Director: Ryan Murphy
Writer: Ryan Murphy Jennifer Salt (screenplay), Elizabeth Gilbert (novel)
Released: August 2010
Starring: Julia Roberts, James Franco, Richard Jenkins, Viola Davis, Billy Crudup, Javier Bardem
I have avoided writing this review for years because the thought of it exhausts me, as did the film.
Eat Pray Love is about Elizabeth Gilbert (Julia Roberts) who has a large home, a husband and a great job, but she feels empty and without an ‘appetite’ for life. She soon instigates a divorce from her husband (Billy Crudup) whom she feels no connection to, before having a rebound relationship with David (James Franco).
Elizabeth: Hadn’t I wanted this? I had actively participated in every moment of the creation of this life. So why didn’t I see myself in any of it? The only thing more impossible than staying… was leaving. I didn’t want to hurt anybody, I wanted to slip quietly out the back door and not stop running until I reached Greenland.
A comment in the early part of the film that sticks in my head is by Elizabeth’s best friend Delia (Viola Davis). She says that Elizabeth used to look like Steven (her ex-husband), and now she looked like David (her rebound boyfriend).
As in, she was trying to find herself in others and consequently copying the way they dressed. I thought that was insightful and very relatable because when you don’t know who you are, you pretend to be someone else.
So Elizabeth decides to go travelling for a year to Italy to find her appetite again (eat), then India to experience peace (pray), and then Bali for balance, which turns into love.
Elizabeth: I used to have this appetite for my life, and now it’s gone! …I want to go somewhere where I can marvel at something.
Julia Roberts was the perfect choice because she plays a down-to-earth, complicated and romantic character. Her character is also quite inspirational as she does exactly what she tells everyone she’s going to do; travel!
She’s especially inspirational in comparison to her rebound actor boyfriend David who talks a lot about what he’s going to do but never actually does it.
Elizabeth: If you’re brave enough to leave behind everything familiar and comforting, which can be anything from your house to bitter, old resentments, and set out on a truth-seeking journey… then the truth will not be withheld from you.
Eat Love Pray does have a particularly ‘privileged, rich, skinny, white woman is feeling sad’ kind of vibe. So I can imagine this detracts from the message significantly. Especially when the slim characters supposedly get ‘muffin tops’ from eating too much pizza and pasta. Like, girl, there’s nothing to you!
Nevertheless, there are a lot of philosophical lessons that are learnt by Elizabeth along the way, which I enjoy. It truly is a very personal discovery that she goes through, with her self-reflection and life lessons being relatable and aspirational.
In Italy, she learns to enjoy herself and not worry about her waistline.

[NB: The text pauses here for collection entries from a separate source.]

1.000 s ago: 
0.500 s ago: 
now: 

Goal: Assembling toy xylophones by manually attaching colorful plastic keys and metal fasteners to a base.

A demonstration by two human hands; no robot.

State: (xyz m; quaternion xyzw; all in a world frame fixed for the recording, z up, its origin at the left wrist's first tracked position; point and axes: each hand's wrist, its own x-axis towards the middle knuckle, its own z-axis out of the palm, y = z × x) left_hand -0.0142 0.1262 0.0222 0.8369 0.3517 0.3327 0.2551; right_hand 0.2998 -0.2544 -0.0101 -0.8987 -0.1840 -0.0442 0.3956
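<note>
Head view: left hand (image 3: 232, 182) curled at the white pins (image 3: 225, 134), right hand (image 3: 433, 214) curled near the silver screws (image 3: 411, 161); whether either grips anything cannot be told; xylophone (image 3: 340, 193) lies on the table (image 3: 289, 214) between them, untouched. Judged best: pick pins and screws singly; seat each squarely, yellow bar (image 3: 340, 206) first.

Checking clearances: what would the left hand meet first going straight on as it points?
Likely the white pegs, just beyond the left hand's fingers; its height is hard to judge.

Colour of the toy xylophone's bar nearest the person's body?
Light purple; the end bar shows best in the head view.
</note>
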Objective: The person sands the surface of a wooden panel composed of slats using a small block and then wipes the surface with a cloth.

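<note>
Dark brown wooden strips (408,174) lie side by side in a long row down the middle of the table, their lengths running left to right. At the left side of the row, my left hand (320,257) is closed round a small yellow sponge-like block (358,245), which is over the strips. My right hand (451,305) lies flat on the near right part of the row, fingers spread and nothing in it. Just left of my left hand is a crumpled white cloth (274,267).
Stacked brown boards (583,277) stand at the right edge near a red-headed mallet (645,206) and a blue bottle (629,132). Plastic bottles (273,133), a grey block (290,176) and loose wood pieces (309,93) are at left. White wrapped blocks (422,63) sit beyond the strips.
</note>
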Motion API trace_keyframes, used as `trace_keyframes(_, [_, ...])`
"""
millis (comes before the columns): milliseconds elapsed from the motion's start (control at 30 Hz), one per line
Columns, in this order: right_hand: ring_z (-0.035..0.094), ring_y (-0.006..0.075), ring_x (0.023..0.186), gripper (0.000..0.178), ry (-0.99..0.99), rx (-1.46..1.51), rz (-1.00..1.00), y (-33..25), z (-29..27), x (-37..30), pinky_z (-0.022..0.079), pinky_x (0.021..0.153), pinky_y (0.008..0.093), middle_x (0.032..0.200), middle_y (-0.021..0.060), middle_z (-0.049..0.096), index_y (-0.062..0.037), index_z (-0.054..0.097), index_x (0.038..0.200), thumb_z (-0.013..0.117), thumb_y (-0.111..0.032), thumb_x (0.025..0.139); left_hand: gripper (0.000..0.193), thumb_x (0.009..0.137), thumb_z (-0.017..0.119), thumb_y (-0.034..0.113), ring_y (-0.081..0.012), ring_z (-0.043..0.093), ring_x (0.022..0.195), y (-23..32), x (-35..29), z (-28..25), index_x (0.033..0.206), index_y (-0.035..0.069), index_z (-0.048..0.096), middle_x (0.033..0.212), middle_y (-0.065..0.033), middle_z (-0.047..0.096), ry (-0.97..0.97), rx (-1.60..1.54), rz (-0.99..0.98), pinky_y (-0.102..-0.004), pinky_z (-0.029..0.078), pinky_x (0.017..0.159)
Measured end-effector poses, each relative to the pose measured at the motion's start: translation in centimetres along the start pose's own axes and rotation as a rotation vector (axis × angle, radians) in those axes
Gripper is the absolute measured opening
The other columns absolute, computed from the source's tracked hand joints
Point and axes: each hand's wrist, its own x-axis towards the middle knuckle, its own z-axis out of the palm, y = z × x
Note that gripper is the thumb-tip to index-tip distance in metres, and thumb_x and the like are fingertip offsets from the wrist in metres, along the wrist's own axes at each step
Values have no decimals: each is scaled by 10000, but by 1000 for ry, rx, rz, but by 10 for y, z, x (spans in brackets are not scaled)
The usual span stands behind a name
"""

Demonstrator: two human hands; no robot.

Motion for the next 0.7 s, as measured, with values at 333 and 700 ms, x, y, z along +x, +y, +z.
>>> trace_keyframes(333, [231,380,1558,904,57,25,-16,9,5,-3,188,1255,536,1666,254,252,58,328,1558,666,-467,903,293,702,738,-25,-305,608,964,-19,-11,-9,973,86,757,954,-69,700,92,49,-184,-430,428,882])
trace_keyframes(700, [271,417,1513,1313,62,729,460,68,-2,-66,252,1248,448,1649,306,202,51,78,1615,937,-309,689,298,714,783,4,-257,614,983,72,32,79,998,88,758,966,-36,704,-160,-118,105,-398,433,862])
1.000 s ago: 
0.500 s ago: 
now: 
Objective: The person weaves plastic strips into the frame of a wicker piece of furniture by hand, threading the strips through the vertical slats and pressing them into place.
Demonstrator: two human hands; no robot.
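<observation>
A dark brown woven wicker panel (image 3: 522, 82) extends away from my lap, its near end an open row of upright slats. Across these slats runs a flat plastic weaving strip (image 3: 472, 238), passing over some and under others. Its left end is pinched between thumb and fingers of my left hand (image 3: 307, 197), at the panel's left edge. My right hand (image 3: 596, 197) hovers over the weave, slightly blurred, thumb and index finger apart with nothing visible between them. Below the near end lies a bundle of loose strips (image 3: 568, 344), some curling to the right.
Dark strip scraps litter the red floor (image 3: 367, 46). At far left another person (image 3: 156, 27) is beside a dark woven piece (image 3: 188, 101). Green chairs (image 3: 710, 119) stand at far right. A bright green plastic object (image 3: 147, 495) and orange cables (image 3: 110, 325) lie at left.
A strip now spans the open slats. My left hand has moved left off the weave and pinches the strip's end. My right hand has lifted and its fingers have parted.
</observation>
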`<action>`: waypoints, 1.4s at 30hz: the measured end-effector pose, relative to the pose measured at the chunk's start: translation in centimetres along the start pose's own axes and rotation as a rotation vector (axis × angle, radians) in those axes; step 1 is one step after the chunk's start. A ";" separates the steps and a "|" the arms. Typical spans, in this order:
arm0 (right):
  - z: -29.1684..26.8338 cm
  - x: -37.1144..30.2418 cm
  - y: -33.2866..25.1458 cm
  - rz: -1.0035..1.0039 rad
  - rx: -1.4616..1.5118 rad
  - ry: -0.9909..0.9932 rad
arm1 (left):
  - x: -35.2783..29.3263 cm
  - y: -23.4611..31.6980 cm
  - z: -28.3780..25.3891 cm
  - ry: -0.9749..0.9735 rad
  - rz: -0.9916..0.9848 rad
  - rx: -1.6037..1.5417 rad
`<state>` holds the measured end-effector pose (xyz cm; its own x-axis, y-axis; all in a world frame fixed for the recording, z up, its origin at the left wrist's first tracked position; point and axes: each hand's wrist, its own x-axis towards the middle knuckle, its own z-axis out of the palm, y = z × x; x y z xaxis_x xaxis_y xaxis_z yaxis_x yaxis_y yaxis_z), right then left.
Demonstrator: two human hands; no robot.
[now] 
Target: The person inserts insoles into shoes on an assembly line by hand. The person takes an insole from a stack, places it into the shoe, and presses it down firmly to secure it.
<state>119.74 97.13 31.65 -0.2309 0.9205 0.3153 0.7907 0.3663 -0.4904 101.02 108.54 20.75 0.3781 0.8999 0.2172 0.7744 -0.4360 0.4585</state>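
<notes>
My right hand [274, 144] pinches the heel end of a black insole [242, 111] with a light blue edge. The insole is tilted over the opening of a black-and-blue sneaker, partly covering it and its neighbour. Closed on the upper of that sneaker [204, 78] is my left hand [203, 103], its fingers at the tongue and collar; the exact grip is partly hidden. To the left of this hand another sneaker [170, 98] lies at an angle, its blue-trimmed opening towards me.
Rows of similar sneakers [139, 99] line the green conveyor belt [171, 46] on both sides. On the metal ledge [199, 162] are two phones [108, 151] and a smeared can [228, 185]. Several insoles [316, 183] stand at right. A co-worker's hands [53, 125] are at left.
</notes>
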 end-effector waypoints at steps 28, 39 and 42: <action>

She learns to taste, enjoy, not feel guilty and to not deny herself of feeling good.
Luca Spaghetti: Americans! You work too hard. …you don’t know pleasure. You have to be told you’ve earned it. You see a commercial that says, “It’s Miller time”… and you say, “That’s right. Now I will go to buy a six-pack”. And drink the whole thing and wake up the next morning and you feel terrible.
But an Italian doesn’t need to be told. He walks by a sign that says, “You deserve a break today”… and he says, “Yeah, I know. That’s why I’m planning on taking a break at noon… to go over to your house and sleep with your wife”.
In India, she learns to block out the noise and to live in the moment. She learns to make peace with her past and let resentment go.
Richard from Texas: Big deal. So you fell in love with someone
Elizabeth: But I miss him.
Richard from Texas: So Miss him! Send him light and love when you think of him and then drop it!
Finally, in Bali, she discovers true love.
Filipe: You don’t need a man, Liz. You need a champion.
While in theory this should be a film I absolutely adore, unfortunately it is simply far too long (two and a half hours) with too many complicated internal conflicts to digest.
But I do appreciate that a lot of people can relate to running away from a ‘perfect’ life to search for themselves across the world.
Overall, it’s got strong messages but by the end I felt like I had travelled the world myself. I was exhausted.